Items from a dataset
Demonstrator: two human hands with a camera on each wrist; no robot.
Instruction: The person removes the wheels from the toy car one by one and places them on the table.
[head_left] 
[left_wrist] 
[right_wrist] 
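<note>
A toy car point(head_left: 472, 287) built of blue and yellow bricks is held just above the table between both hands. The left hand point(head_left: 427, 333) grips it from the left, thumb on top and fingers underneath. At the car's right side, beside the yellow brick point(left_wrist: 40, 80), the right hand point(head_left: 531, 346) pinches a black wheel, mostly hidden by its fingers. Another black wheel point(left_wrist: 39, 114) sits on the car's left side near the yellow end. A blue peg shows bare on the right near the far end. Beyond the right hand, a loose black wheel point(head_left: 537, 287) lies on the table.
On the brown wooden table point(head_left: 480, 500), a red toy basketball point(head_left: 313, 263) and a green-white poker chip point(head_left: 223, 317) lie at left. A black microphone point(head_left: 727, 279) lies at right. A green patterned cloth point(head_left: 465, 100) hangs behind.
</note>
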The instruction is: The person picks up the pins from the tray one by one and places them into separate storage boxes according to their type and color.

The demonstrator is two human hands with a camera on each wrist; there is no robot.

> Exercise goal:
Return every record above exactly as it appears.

> Answer to this exercise:
Demonstrator: two human hands with a camera on each wrist; no robot.
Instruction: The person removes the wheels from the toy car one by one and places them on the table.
[head_left] 
[left_wrist] 
[right_wrist] 
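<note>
A toy car point(head_left: 472, 287) built of blue and yellow bricks is held just above the table between both hands. The left hand point(head_left: 427, 333) grips it from the left, thumb on top and fingers underneath. At the car's right side, beside the yellow brick point(left_wrist: 40, 80), the right hand point(head_left: 531, 346) pinches a black wheel, mostly hidden by its fingers. Another black wheel point(left_wrist: 39, 114) sits on the car's left side near the yellow end. A blue peg shows bare on the right near the far end. Beyond the right hand, a loose black wheel point(head_left: 537, 287) lies on the table.
On the brown wooden table point(head_left: 480, 500), a red toy basketball point(head_left: 313, 263) and a green-white poker chip point(head_left: 223, 317) lie at left. A black microphone point(head_left: 727, 279) lies at right. A green patterned cloth point(head_left: 465, 100) hangs behind.
</note>
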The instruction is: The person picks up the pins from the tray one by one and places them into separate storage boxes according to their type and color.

The demonstrator is two human hands with a camera on each wrist; there is no robot.

The answer contains nothing more.